Friday, September 13, 2013

Return to the Brandywine Valley

The Brandywine Valley remains one of my favorite stomping grounds due to its horticultural and architectural offerings as well as the sheer deliciousness of its name.


Hagley Mills




















Though long in love with the luscious Brandywine estates and gardens of Winterthur and Longwood (where I would like to believe I lived during a previous life as a petunia), my visit to the former gunpowder works at Hagley Mill offered a foray into a new sphere of surprises. I had naïvely imagined a single mill house - boy were my expectations toppedGardener turned gunpowder guru Eleuthère Irénée du Pont founded Hagley after narrowly escaping the Hungry Lady, and I don't mean his wife. Though Monsieur du Pont arrived in the U.S. of A. with the fluttering hopes of tending gentle orchids and peaceful topiaries, he soon observed the unreliability of American gunpowder, something he knew he could improve through European techniques. 

That, at least, is the conventional story. I believe the poor man got so fed up with stupid Américains tumbling over his name that he just started blowing stuff up.

Located along the arboraceous Brandywine River, Hagley provided the perfect location for manufacturing gunpowder for the military during the War of 1812 and to the Union during the Civil War. If Monsieur du Pont's last name sounds familiar, it's for good reason, since his company's innovations in gunpowder were the first in a long line of innovations in many areas.


The First Office

Many of the buildings on the property are built from Brandywine's blue gneiss - a strong rock that could withstand massive explosions.


Workers' homes of Blue Gneiss Stone


Eleutherian Mills, the du Pont family home, whose backyard 
looks directly over the gunpowder works.
The mill is closed in 1921 following the last of a long line of explosions. Now quiet and serene, the site offers a peaceful, otherworldly retreat of Herculean trees, thriving animal denizens such as Canada geese, deer, and beavers, and the bygone beauty of old mills.

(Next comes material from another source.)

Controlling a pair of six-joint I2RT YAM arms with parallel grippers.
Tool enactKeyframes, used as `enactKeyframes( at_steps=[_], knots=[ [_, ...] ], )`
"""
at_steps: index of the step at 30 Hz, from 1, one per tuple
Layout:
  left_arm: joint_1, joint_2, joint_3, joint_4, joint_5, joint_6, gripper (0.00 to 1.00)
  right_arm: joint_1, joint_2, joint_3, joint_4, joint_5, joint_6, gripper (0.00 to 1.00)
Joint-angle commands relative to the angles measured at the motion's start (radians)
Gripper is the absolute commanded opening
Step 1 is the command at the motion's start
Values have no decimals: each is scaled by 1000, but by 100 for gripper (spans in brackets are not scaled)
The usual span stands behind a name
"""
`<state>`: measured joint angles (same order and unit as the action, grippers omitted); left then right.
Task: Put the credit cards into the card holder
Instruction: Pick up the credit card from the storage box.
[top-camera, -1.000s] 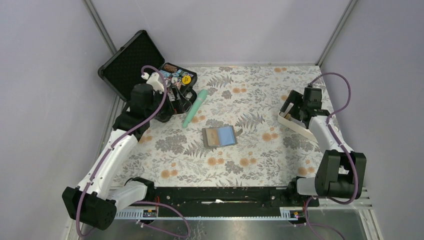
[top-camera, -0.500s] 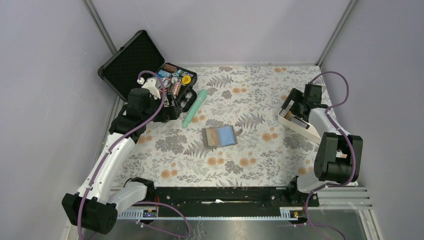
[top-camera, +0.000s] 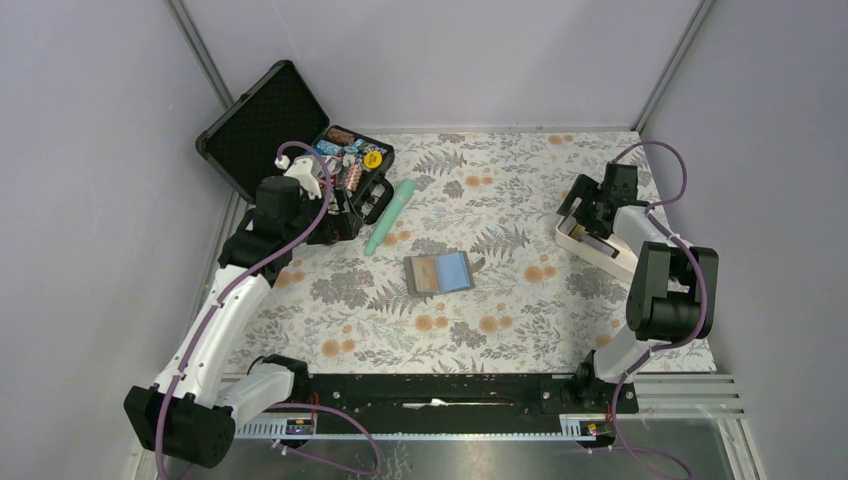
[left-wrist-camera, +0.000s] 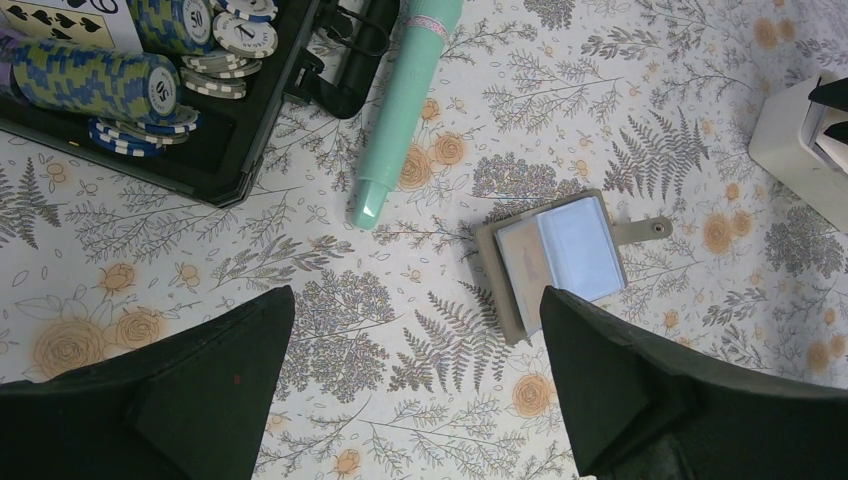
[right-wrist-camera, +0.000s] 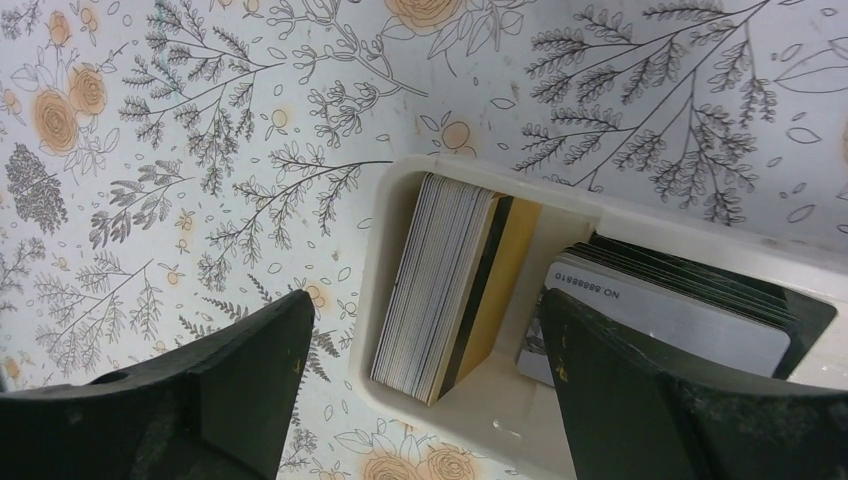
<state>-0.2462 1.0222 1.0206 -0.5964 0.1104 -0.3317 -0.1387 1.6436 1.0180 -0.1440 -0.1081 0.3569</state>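
The left fingers, spread wide and empty, hover over the floral-patterned bench near the small grey-brown folding card holder, which lies open at mid-bench. At far right, the right fingers, likewise spread, hover above the thin, probably stiff, light and slick credit cards, packed on edge in a white oblong plastic tray. Their exposed top edges look the likeliest hold.

Bright, even light, seemingly from overhead, with faint soft shadows; wrist views sharp on the floral cloth, their near fingers dark, slightly soft
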Motion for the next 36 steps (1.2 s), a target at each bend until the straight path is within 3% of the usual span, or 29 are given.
enactKeyframes(
  at_steps=[1, 11, 21, 36],
  knots=[
    [11, -1, 15, 23, -9, 14, 99, -4, 23, 56, 21, -29, 5, 89],
    [18, 10, 15, 23, 1, 14, 99, -2, 60, 69, 20, -64, 8, 78],
    [21, 5, 15, 23, 5, 13, 99, -1, 44, 79, 20, -78, 7, 52],
    [24, -4, 11, 26, 18, 5, 99, -1, 0, 87, 1, -72, 2, 31]
  ],
)
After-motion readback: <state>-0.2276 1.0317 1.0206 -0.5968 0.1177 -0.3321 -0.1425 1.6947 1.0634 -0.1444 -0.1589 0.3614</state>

Beautiful Gnarls: 350-year-old Osage Orange Tree near Eleutherian Mills

Interspersed with the backdrop of nature's quiet beauty, a plethora of antique equipment, massive gears, and rusty machinery rumbled melodically or lay quietly embedded in the ground. There is something stunning about industrial mixing with nature, as nature is begins reclaim her domain. The innate aesthetic in the circles, repetition, and symmetry of cogs, rivets, and gears provide a a striking contrast with the wildness and vivid colors of nature.